There’s also the strapless or shoestring-strapped chemise dress. It was petticoat-like and varied in length from knee to shin length.
In many 14th century Bohemian manuscripts, bathing images of women shown with wooden buckets wearing chemises are ubiquitous. In some of these illustrations, the chemises were semi-opaque, but others were very sheer.
All of these chemises within this style had thin shoulder straps and no sleeves.
The final style seems to have subsisted through the Renaissance. This style had voluminous puffed sleeves and appears to have been made with higher quality fabric than the previous thick, stiff material used for chemises during Middle Ages.
This garment was visible at the neck and sleeves of ladies’ dresses, and later into the renaissance, these chemises became embellished with blackwork along these visible sections of the garment. (Add some eye candy where it’s visible! That’s my motto!) Prior to the renaissance of course, chemises were typically plain and white, as depicted by these medieval illustrations.
There is some evidence to suggest that high-class ladies may have enjoyed silk chemises, according to one written reference of a nun, who was originally a noble lady, renouncing her “silken underthings” as part of her penitence. So, maybe some high-class ladies did rock the silk! Chemises varied in quality of material according to your social class, and it is believed by historians that the lower class wore hemp underclothes. Make do with what you have, right?
was believed at the time that wool worn next to skin was bad for the humors and
that your health could be protected by wearing a chemise under your outer
clothes. Humors are the “four elements” of fluid substances within the human
body: blood, yellow bile, black bile, and phlegm. This was a principal form of
knowledge within the ancient world, so you can see why the people who lived
during this time strongly believed in the importance of wearing an undergarment
beneath potentially harmful outer wear.
In the 1780s, something interesting happen to the chemise. Marie Antoinette, yes, the infamous French queen, helped popularize a brand-spanking-new fashion: the chemise à la reine or robe en chemise. This was a garment meant to be worn as outer wear, and it was loose, informal, and had a gathered skirt. It was in sheer, white cotton, and was worn with a sash to accentuate the waist. Basically, it was a white gown with a fancy name. But you have to admit, it is quite beautiful in its simplicity. “Reine”, meaning “queen”, was a clear reference to Marie Antoinette.

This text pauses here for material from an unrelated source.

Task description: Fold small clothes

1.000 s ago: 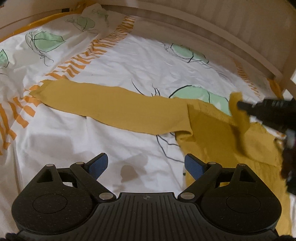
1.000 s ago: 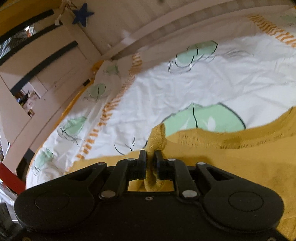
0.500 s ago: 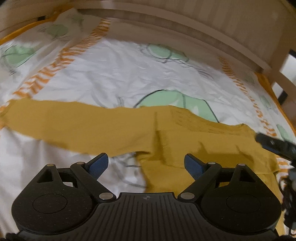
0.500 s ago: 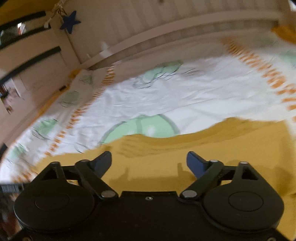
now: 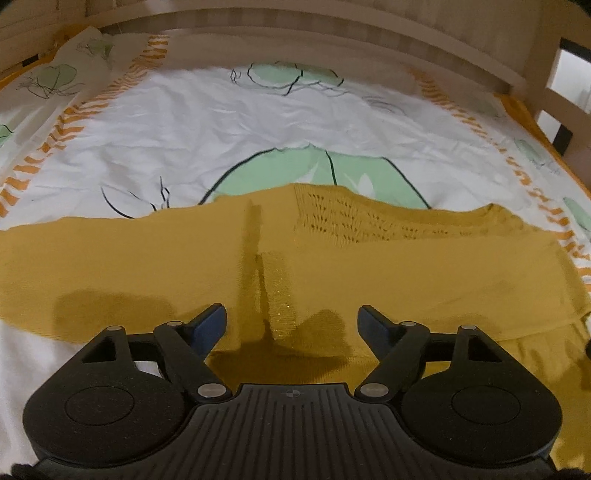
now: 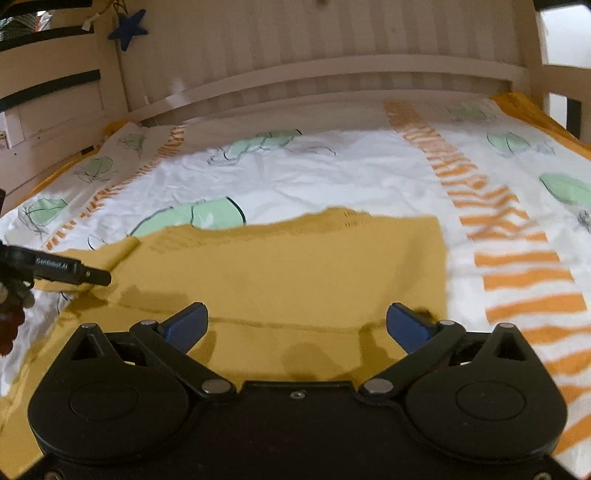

After chemise dresses became the dominant fashion, the word “chemise” was synonymous with this popular style. Once the 1800s hit, however, there was no longer a need to describe the chemise’s silhouette, and so the word reverted to its original meaning. From that point forward, there was no significant change to the chemise, and eventually went out of fashion as new innovations in the lingerie world appeared to replace this garment.
The slip subsequently replaced the chemise altogether, and the word “chemise” became used to refer to the modern chemise, which is typically a loose-fitting, delicate, and sleeveless nightgown-like slip. They are sexy, lacey, and sensual, and completely different from their matronly predecessor. Yes, the chemise is no longer something that your great-great-many-greats-grandmother would wear; it’s spicy lingerie. There is something about wearing a modern chemise that makes you feel so incredibly feminine and seductive, so let’s bring the chemise to the bedroom, ladies!